Девушка кивнула, на этот раз не без сочувствия. В детстве они дружили — то есть регулярно дрались, причем Хведиру доставалось куда чаще, чем юркой и проворной на руку сотниковой дочке. Первые окуляры были разбиты на следующий же день. Вторые и третьи прожили едва с неделю.
— Батька женить меня хочет, — внезапно сообщил Хведир. — На богословский и на философию без рукоположения не берут, значит, до лета свадьбу сыграть надо.
И на этот раз ответа не было. Ярина вновь покосилась на понурого бурсака и зачем-то погладила свой утиный нос.
— А говорят, тебя той весной сватали?
— Сватали, — девушка усмехнулась. — Степан Климовский за своего старшего — Максима. Так батька и слушать не стал.
— Это который Максим? Который песни сочиняет?
— Который, — Ярина кивнула. — Да голота они, Климовские, хутор и тот продали. А Максим — зазнайка, его девки наши разбаловали… Ну его, ерунда это!
Она отвернулась и стала смотреть на дорогу. Путь был близкий, знакомый с детства. Овраг, небольшая роща, снова овраг, холм, а за ним — село. Если бы не снег, за полчаса доехать можно. Да и по снегу — немногим дольше.
— А что такое «фольклор»?
Хведир удивленно моргнул близорукими глазами:
— Как? Откуда ты?.. Ах да, понял! Фольклор, Ярина, это по-нашему вроде как побрехеньки. То, чем посполитые детей пугают. Ну там, черти, ведьмы, мертвяки заложные…
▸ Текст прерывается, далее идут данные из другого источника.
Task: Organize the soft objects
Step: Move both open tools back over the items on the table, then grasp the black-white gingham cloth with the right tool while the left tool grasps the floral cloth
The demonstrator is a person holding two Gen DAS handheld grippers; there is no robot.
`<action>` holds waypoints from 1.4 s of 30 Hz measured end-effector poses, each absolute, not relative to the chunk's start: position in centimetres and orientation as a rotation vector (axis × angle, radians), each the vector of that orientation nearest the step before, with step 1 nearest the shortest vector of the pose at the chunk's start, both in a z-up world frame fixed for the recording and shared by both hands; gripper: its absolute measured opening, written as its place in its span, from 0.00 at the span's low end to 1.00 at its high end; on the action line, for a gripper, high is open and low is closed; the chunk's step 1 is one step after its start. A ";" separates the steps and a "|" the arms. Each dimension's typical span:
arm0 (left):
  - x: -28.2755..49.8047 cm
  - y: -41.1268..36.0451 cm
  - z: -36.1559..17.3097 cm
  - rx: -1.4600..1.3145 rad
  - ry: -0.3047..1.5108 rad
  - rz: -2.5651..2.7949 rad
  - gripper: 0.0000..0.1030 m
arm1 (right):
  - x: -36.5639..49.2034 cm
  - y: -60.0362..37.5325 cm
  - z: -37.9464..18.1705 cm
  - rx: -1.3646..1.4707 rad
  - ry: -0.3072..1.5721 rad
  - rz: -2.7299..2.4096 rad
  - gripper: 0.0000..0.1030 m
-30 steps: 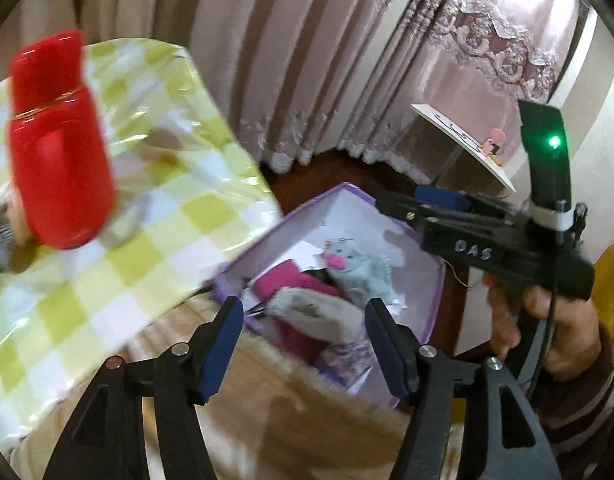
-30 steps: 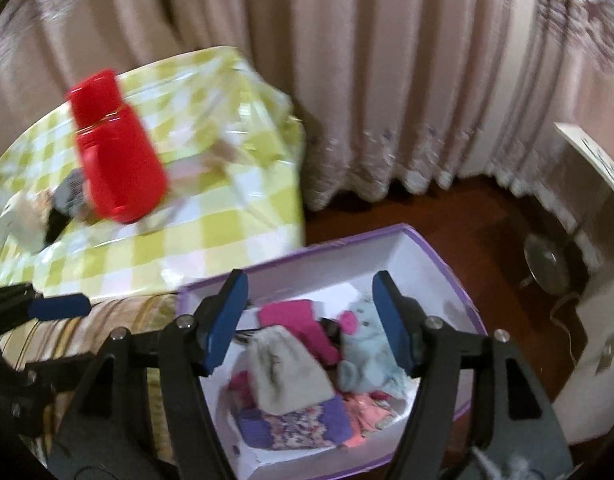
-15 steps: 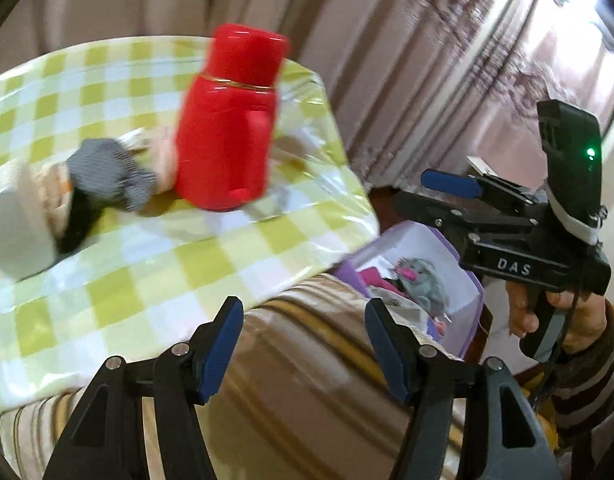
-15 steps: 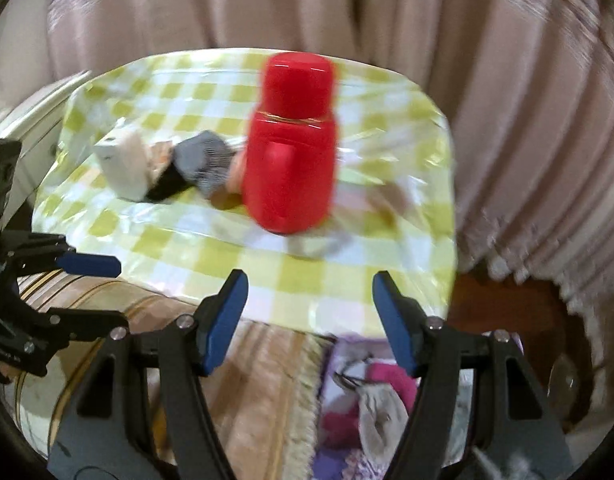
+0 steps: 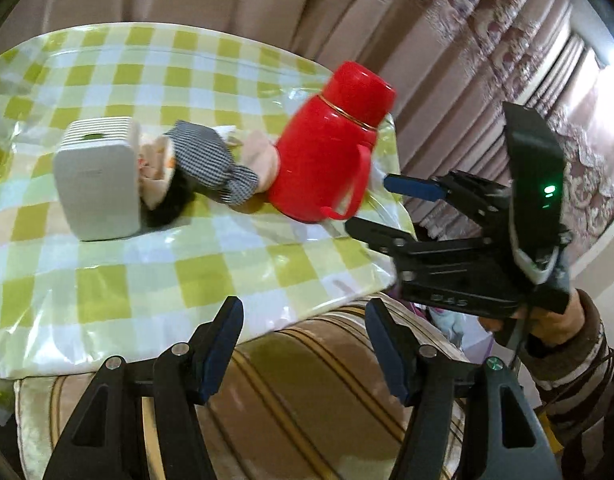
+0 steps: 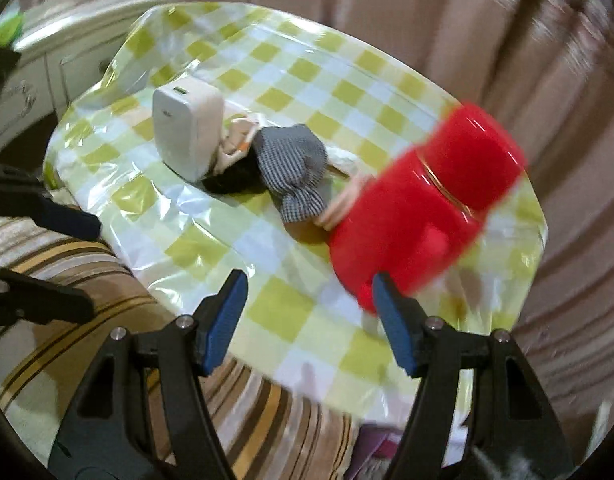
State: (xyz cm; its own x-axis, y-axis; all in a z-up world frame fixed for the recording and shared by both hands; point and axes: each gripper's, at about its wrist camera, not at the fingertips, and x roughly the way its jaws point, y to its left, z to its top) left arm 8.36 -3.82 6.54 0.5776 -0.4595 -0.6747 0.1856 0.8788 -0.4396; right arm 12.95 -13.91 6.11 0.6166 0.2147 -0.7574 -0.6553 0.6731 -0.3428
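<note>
A soft doll (image 5: 211,164) in a checked grey dress with black hair lies on the green-and-white checked table (image 5: 119,280), between a white box and a red flask; it also shows in the right wrist view (image 6: 291,168). My left gripper (image 5: 303,344) is open and empty over the striped cushion, short of the table edge. My right gripper (image 6: 307,312) is open and empty, hovering at the table's near edge close to the flask; it also shows in the left wrist view (image 5: 383,208). The storage box is almost hidden.
A red flask with a handle (image 5: 331,148) stands at the table's right end; it also shows in the right wrist view (image 6: 423,216). A white box-shaped device (image 5: 97,184) stands left of the doll. A striped cushion (image 5: 307,396) lies below the table. Curtains hang behind.
Both grippers have swung away from the purple box of soft toys on the floor and now face the table with the doll. Both stay open and empty.
</note>
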 end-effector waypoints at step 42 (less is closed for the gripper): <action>36.9 10.2 3.2 -0.478 1.533 -0.307 0.62 | 26.5 -2.8 -4.6 -0.801 0.826 0.663 0.61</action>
Рука девушки дернулась ко лбу — перекреститься, но ироничный взгляд Хведира заставил ее отвернуться.
— Профессор у нас по риторике — пан Гримм из Немеччины. Так он велел каждому из нас, пока на вакациях будем, записать какую-нибудь историю, да не со слов чужих, а чтоб сами увидели.
— Так вот чего ты ехать вызвался!
— Ну да! Что мне на этих поселян смотреть без пользы? А так — байка хоть куда. И черти, и чертенята, да, говорят, какой-то исчезник в придачу.
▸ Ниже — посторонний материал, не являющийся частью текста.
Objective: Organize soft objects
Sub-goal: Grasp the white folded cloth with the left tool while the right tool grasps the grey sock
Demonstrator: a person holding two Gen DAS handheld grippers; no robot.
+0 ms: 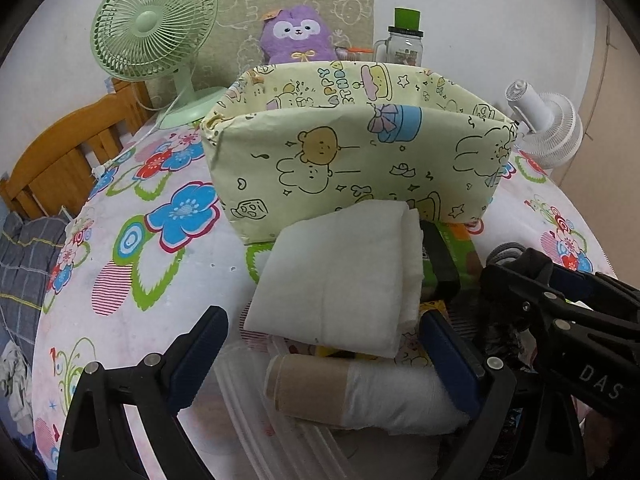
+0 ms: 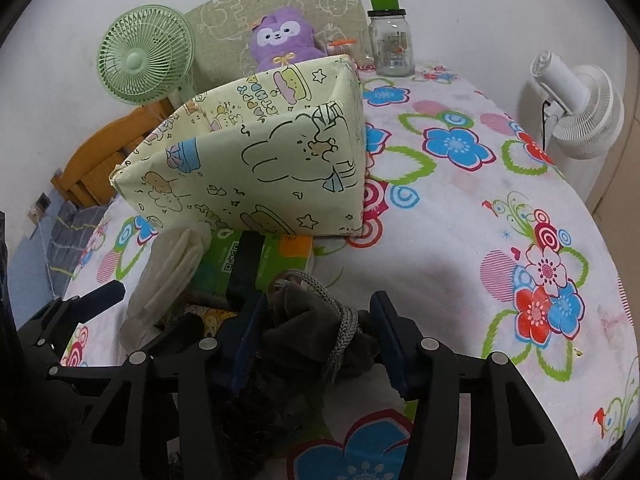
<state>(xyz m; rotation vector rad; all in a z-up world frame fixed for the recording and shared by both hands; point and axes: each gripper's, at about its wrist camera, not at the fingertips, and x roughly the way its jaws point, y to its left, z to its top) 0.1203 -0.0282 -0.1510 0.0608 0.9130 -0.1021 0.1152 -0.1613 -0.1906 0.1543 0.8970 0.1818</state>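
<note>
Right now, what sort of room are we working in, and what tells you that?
Most likely a bedroom, working on a bed. The floral sheet covers a soft surface, a wooden bed frame stands at its edge, and a purple plush toy leans against the wall beside a green desk fan.

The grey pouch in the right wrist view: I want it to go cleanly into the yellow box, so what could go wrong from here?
1. The pouch sits between the right gripper fingers, but only the left finger seems to touch; a loose grip could slip.
2. Its cord hangs free and might snag a finger.
3. The left gripper hangs close beside, over the white cloth and roll, so the hands may collide near the box.
</note>
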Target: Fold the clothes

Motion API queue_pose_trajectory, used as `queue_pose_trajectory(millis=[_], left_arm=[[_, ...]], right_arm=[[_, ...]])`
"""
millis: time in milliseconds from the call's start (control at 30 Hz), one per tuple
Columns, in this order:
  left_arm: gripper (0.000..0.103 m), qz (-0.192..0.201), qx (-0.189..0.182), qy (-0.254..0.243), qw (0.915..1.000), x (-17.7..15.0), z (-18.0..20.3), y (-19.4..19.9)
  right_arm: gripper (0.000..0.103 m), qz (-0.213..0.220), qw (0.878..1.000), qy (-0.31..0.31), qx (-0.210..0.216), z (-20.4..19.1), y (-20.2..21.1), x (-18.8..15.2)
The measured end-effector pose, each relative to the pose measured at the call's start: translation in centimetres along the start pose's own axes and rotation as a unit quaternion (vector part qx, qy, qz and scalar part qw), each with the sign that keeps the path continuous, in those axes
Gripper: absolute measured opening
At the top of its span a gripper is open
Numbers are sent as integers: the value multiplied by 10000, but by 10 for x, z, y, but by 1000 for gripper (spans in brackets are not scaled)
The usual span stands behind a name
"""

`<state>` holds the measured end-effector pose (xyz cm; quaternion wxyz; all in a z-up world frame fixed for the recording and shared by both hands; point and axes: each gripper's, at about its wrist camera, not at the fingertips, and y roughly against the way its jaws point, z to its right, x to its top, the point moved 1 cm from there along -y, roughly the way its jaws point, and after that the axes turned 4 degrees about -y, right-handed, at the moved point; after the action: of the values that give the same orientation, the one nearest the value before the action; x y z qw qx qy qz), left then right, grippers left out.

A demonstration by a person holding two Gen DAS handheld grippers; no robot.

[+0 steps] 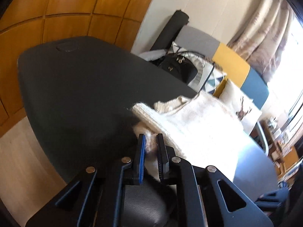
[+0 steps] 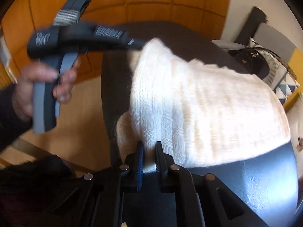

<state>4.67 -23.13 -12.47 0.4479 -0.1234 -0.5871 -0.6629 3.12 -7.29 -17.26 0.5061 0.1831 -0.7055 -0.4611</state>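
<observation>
A white knitted sweater (image 1: pixel 191 124) lies on the dark table (image 1: pixel 75 87), bunched toward its right side. My left gripper (image 1: pixel 151 140) is shut on a fluffy edge of the sweater at its near left corner. In the right wrist view the same sweater (image 2: pixel 208 109) spreads wide over the table (image 2: pixel 246 185), and my right gripper (image 2: pixel 149 146) is shut on its ribbed near hem. The left gripper (image 2: pixel 132 43), held by a person's hand (image 2: pixel 37 87), reaches in from the upper left to the sweater's far corner.
A black bag (image 1: pixel 178 68) and patterned cushions (image 1: pixel 212 75) sit on a sofa beyond the table's far edge. Wooden panelling (image 1: pixel 56 9) stands behind the table. Pale floor (image 1: pixel 22 151) shows to the left. A curtain (image 1: pixel 265 28) and bright window are at the right.
</observation>
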Motion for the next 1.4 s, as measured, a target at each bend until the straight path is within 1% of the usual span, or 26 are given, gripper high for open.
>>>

Ярине стало не по себе. Не то чтобы она боялась — негоже сотниковой дочке такого бояться! Но с другой стороны… Поздний вечер, пустая дорога, а впереди — село, где черти гнездятся.
— А сам-то ты что, не веришь? В чертей? Хведир покачал головой и только усмехнулся.
Холм перевалили уже в полной темноте. Правда, искрящийся снег помог — село заметили сразу. Полсотни хат, окруженных палисадами, за ними — узкая полоска замерзшей реки. Ярина невольно придержала коня, оглянулась.
— Э-э, погоди, ханум-хозяйка!
Агмет ударил каблуком своего вороного иноходца, выехал вперед.
— Теперь, ханум-хозяйка, моя первым ехать! Твоя сзади ехать, меня слушать!
Оба сивоусых — Малей и Луцык — согласно закивали и, не говоря ни слова, тоже пристроились впереди. Малей, порывшись в седельной суме, достал оттуда что-то лохматое, издали похожее на пушистую мышь, и показал остальным. Те, одобрительно заворчав, достали ножи.
— Вы чего, Панове? — удивилась девушка, но ответа не дождалась. Пушистый комок начал переходить из рук в руки, острые ножи отрезали кусок за куском.
— Так то ж хвост волчий! — сообразил Хведир. — На пыжи, да? Его тоже не удостоили ответом. Уцелевший кусок меха был отправлен обратно в сумку, после чего сивоусые, о чем-то шепотом посовещавшись с татарином, удовлетворенно хмыкнули и тронулись с места.